Historical association: The Dig Site represents in microcosm a slice of The Rocks life and community covering more than a century. It has strong links and association with a major Sydney community and a section of New South Wales society. The historical research already undertaken provides a depth and richness to our understanding of the individuals who lived there, none of whom is currently recognised as a 'historic' figure in the traditional sense, but all of whom (certainly before the 1830s) might be characterised as pioneers of Sydney. The associational links are particularly strong because of the presence of actual building remains (and artefacts) that relate to known individuals, families and households.
Aesthetic significance: As an excavated historical archaeological site, the Dig Site has well defined visual quality. Within the physical context of The Rocks, and the setting of surrounding historic buildings, the site currently contributes to a rich amalgam of historical layering. This layering is particularly evident within the Dig Site itself, where historical events, phases and occupations are reflected in the fine grained texture of intersecting topography and structural remains. The place is instantly recognisable as a historic site.
Social significance: The Rocks is now widely recognised as one of the key components of Australia's birthplace. As a focus of early convict settlement, the site occupies a particular conceptual niche. Furthermore, through the green bans of the 1970s. The resurgence in conservations programs of the 1980s and, via a continuing community spirit and pride in its community, The Rocks has already been established as a special place of particular importance to residents and visitors alike. The Dig Site is one of few surviving places within The Rocks where a substantial physical connection exists with the time of first settlement and the huts and scattered houses on the rocky crags that gave 'The Rocks' its name. The thousands of people who visited the Dig Site and participated in the 1994 excavation program at varying levels demonstrate its value to the contemporary community.
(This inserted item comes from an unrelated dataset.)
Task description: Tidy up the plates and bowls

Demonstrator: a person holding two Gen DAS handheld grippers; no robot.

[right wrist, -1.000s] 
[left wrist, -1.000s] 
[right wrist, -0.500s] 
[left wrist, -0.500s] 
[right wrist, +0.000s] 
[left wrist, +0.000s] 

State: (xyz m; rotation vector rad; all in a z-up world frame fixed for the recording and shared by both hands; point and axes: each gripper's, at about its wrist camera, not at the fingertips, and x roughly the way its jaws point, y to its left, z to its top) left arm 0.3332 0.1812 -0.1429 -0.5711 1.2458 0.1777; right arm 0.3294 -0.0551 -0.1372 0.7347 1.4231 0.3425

Ongoing access to physical evidence and interpretation has potential to realise and enhance the social value of the place.
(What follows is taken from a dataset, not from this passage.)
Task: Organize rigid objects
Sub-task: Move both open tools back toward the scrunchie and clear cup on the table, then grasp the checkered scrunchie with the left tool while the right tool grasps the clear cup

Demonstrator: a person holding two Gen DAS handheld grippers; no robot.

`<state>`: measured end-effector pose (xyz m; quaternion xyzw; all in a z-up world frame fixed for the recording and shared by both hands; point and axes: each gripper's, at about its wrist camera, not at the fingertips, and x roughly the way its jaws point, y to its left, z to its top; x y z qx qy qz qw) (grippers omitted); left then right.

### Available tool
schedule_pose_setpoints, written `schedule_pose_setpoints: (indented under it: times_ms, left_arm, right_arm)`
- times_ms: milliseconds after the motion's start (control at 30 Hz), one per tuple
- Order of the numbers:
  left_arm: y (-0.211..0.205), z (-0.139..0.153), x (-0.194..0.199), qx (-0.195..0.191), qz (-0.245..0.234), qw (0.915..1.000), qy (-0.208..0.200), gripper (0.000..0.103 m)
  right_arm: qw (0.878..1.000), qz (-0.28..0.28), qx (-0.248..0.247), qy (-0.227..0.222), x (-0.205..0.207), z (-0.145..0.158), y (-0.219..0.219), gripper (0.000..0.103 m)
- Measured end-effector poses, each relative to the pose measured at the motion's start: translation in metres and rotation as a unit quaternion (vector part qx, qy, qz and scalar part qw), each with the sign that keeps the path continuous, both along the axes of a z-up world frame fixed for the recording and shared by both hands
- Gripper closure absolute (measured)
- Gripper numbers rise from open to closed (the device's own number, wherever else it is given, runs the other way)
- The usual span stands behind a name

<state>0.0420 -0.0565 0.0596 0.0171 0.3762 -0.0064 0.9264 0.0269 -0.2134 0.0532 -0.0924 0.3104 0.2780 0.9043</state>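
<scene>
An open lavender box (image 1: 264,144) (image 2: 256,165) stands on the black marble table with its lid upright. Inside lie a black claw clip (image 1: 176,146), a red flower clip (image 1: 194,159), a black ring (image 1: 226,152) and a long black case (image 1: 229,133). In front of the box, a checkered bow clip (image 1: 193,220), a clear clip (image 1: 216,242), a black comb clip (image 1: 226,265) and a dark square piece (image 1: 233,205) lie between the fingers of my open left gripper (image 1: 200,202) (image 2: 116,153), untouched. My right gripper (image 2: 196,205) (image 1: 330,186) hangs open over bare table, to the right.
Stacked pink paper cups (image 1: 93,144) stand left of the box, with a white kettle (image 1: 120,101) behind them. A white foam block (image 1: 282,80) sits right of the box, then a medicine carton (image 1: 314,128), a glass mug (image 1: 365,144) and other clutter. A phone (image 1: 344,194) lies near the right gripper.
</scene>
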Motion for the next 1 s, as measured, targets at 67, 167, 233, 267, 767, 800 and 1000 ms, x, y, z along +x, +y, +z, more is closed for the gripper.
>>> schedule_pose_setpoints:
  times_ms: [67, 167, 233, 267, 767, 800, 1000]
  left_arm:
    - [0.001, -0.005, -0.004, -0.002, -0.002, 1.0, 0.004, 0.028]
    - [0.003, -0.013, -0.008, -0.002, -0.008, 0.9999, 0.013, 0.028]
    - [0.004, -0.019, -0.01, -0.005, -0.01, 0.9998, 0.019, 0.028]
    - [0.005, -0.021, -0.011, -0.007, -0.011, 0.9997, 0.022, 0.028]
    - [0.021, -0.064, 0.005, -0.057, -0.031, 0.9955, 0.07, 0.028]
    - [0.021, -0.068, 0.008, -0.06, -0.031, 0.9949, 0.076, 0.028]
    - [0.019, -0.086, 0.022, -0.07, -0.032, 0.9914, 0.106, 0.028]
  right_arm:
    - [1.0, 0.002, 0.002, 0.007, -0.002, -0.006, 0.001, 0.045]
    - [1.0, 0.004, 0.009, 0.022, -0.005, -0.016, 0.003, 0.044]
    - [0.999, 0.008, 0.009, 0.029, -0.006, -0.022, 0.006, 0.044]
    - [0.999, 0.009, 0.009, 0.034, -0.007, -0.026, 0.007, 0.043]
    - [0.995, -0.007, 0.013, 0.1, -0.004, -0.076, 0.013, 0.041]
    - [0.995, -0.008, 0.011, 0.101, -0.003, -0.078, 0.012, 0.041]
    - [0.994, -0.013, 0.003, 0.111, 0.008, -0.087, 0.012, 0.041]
Research significance: Archaeological deposits and features, particularly when considered in conjunction with documentary evidence can provide evidence of material culture that yields information which may by unavailable from documentary sources alone. This site and the collection of excavated material form a resource which contributes to a better understanding of social, economic and cultural history of Sydney and The Rocks community in particular. Archaeological excavation at the Dig Site has already realised a substantial part of the site's archaeological potential. Many site specific research questions have been answered. Analysis of the data gathered has addressed major historical questions, including the impact of the industrial revolution, the rise of class, women's occupation and lives, the ongoing debate on the standard of living for working class people in urban areas, the social and cultural role of The Rocks within the larger city, and the changing impact of Government over the historical period. Some areas of the site remain unexcavated and have potential available for future investigation. While the excavation to date has produced a complete picture of the activities undertaken on the site, should it be decided in the future to excavate the remaining areas, it is expected that this new information would complement the information already gathered. The physical remains at the site and the associated artefact collection provide major ongoing research opportunities in fields such as convictism, colonial settlement and working class communities, which are major themes in Australian history.
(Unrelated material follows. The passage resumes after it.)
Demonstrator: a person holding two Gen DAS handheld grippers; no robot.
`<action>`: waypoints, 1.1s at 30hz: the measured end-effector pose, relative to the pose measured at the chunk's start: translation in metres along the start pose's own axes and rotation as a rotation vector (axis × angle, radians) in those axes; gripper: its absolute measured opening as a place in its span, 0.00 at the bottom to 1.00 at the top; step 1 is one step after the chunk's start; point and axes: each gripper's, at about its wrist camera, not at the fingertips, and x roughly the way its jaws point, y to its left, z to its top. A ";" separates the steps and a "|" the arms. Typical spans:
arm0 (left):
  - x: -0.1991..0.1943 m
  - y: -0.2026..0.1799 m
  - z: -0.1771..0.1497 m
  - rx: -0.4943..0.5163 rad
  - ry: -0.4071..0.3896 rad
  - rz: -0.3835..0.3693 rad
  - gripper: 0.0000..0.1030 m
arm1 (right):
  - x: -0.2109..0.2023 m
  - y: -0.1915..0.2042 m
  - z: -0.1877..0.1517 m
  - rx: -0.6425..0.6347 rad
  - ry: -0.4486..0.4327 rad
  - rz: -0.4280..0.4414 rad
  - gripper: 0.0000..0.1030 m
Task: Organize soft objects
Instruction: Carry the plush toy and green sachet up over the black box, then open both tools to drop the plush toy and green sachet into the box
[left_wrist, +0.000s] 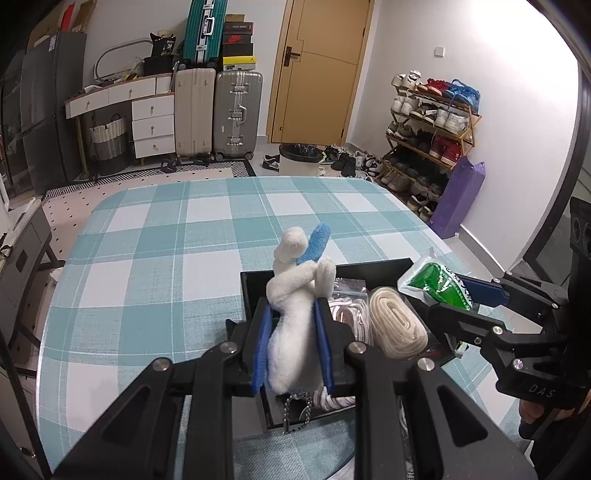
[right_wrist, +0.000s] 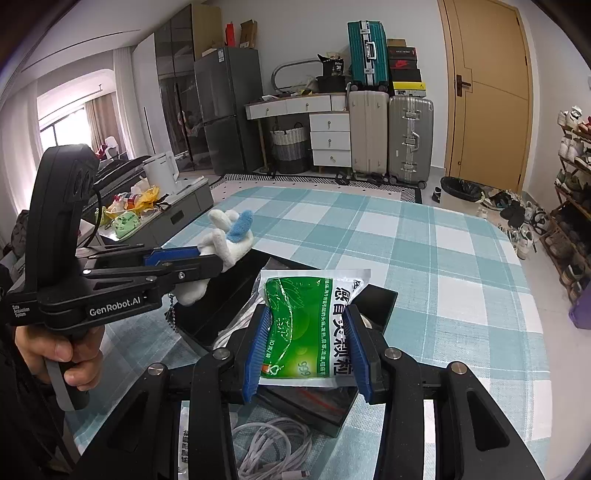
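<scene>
My left gripper (left_wrist: 295, 321) is shut on a white plush toy (left_wrist: 295, 325) with a blue ear and a bead chain, held over the black tray (left_wrist: 325, 267). The toy (right_wrist: 225, 240) also shows in the right wrist view, clamped in the left gripper (right_wrist: 216, 260). My right gripper (right_wrist: 306, 332) is shut on a green and white sachet (right_wrist: 310, 325), squeezed between the blue pads above the tray (right_wrist: 380, 299). In the left wrist view the sachet (left_wrist: 439, 284) hangs from the right gripper (left_wrist: 458, 295) at the tray's right side. A cream rolled band (left_wrist: 397, 325) and white cables (left_wrist: 347, 317) lie in the tray.
A teal checked tablecloth (left_wrist: 177, 236) covers the table. Loose white cable (right_wrist: 273, 443) lies by the tray's near side. A person's hand (right_wrist: 62, 347) grips the left handle. Suitcases (left_wrist: 236, 110), a bin (left_wrist: 299, 158) and a shoe rack (left_wrist: 432, 125) stand beyond the table.
</scene>
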 end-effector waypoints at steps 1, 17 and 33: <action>0.001 -0.001 0.000 0.003 0.002 0.001 0.21 | 0.002 -0.001 0.000 0.001 0.002 0.000 0.39; 0.028 -0.008 -0.009 0.045 0.060 0.010 0.21 | 0.031 -0.001 -0.002 -0.002 0.048 0.001 0.39; 0.030 -0.025 -0.019 0.113 0.126 0.012 0.19 | 0.051 -0.005 -0.010 -0.051 0.115 -0.029 0.39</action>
Rare assessment: The Dig Site is believed to be the only substantial residential site (i.e. one containing an entire neighbourhood), remaining in Sydney's Rocks, that contains physical evidence of structures and material culture from the period of first settlement. The 1994 archaeological investigation recovered enormous quantities of artefacts and the remains of many structures - all of which survived here because of later twentieth century activity had not impinged greatly on the surviving features. In this respect, the Dig Site contrasts with many other places in urban Australia where the extent of building activity undertaken during the 1960s, 1970s and 1980s has removed structures and stratified deposits. Any area with potential for in situ preservation of relics form nineteenth century Sydney, and particularly the early part of the century or prior to 1800, represent a finite, rare and endangered resource.
Representative assessment: The continuous occupation of the Dig Site from the late eighteenth century throughout the nineteenth century provides the opportunity to experience and examine changes and development in society and particularly changes in home life and the use of domestic space. The evidence at the Dig Site demonstrates characteristics of both individual residences and a residential/Rocks community (including hotels, shops and other workplaces) during this period, providing a physical demonstration and important 'hands on' opportunity to understand how earlier lifestyles and living conditions differed from those of today.
Intact assessment: Archaeological Excavation of c70% of resource, 1994, other areas since that date. The Dig Site was subject to archaeological investigation in 1994. The excavated site itself stands as testimony to the extent of excavation work completed and the array of historic structures and features revealed. The investigation uncovered substantial masonry remains of at least 46 buildings, post holes and more ephemeral remains of other timber structures, two major lane ways, ancillary paths, stone lined cesspits, tanks or wells carved into living rock and a wide variety of other landscape features. The remains have been retained in situ and generally survive intact. Excavation of the Dig Site required the removal of approximately 1500 contexts or deposits ranging from concrete and bitumen pavements through dumps of building rubble, or demolition and occupation accumulation. These features have been removed form the site; however, where relevant, samples have been retained for future analysis. Between 1994 and 2009 several smaller sites around the Dig Site have been excavated by the Sydney University Summer School and the Conservation Volunteers. 2008 - the site is being redeveloped with a YHA and archaeological education centre to open late 2009 Approximately 750, 000 individual artefacts were recovered from the Dig Site during the course of the excavation. They are now stored off site.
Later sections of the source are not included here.